The full listing should be set down again without a single alteration.

[Data extract]:
BEGIN
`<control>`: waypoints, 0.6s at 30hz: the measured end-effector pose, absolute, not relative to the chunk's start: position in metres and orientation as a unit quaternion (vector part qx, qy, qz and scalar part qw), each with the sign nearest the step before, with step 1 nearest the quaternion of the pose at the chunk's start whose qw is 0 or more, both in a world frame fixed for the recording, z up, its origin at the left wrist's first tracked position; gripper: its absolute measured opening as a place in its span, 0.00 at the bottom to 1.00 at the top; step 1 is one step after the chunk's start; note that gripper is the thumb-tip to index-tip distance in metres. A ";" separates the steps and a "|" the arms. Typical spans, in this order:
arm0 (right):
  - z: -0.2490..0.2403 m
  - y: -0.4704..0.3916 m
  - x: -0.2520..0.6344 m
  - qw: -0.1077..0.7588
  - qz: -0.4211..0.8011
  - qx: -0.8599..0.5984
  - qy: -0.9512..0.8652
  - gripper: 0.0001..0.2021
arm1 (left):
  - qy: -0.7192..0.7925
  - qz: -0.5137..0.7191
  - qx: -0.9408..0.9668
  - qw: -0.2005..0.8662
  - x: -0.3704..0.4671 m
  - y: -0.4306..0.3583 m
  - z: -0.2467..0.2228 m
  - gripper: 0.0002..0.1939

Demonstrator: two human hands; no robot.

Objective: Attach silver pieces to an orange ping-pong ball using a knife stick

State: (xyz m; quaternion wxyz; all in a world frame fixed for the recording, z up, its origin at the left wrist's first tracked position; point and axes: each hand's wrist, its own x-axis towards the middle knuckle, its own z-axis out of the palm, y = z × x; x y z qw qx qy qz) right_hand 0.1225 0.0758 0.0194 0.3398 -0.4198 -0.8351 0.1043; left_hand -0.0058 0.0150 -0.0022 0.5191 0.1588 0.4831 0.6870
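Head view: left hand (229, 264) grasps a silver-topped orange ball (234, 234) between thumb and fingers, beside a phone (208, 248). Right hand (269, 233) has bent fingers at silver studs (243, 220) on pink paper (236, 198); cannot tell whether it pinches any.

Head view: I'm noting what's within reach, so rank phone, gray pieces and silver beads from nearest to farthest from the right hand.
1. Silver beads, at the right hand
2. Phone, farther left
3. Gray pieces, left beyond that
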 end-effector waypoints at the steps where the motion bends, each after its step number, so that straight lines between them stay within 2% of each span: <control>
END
[Answer to the exercise]:
`<control>`: waypoints, 0.6s at 30hz: the measured end-effector pose, absolute, not relative to the chunk's start: position in metres and orientation as a unit quaternion (vector part qx, qy, qz and scalar part qw), each with the sign nearest the step before, with step 1 nearest the quaternion of the pose at the chunk's start whose qw is 0 or more, both in a world frame fixed for the recording, z up, its origin at the left wrist's first tracked position; gripper: its absolute measured opening as a place in its span, 0.00 at the bottom to 1.00 at the top; step 1 is one step after the chunk's start; note that gripper is the thumb-tip to index-tip distance in metres. A ";" separates the steps and a "|" the arms. Typical spans, in this order:
arm0 (right):
  - z: -0.2490..0.2403 m
  - y: -0.4704..0.3916 m
  - x: -0.2520..0.6344 m
  - qw: -0.1077..0.7588
  - qz: -0.4211..0.8011
  - qx: -0.8599..0.5984
  - qy: -0.9512..0.8652
  - gripper: 0.0001..0.2021
arm1 (left):
  - qy: -0.7192..0.7925
  - qz: -0.5137..0.7191
  - qx: -0.9408..0.9668
  - qw: -0.2005..0.8662
  - x: -0.3704..0.4671 m
  - y: -0.4306..0.3583 m
  - z: -0.2467..0.2228 m
  - gripper: 0.0002..0.1939

Demonstrator: two human hands; no robot.

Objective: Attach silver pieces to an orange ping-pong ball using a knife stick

State: (xyz m; quaternion wxyz; all in a world frame fixed for the recording, z up, its origin at the left wrist's first tracked position; point and axes: each hand's wrist, its own x-axis towards the middle knuckle, its own z-axis out of the palm, y = z × x; x y z qw qx qy qz) right_hand 0.1225 0.0758 0.0194 0.3398 -0.4198 -0.8351 0.1043; left_hand -0.0058 0.0150 -0.0022 0.5191 0.1588 0.4831 0.6870
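Head view: left hand (229, 264) grasps a silver-topped orange ball (234, 234) between thumb and fingers, beside a phone (208, 248). Right hand (269, 233) has bent fingers at silver studs (243, 220) on pink paper (236, 198); cannot tell whether it pinches any.

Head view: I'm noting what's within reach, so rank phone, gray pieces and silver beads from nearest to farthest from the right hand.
1. Silver beads, at the right hand
2. Phone, farther left
3. Gray pieces, left beyond that
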 end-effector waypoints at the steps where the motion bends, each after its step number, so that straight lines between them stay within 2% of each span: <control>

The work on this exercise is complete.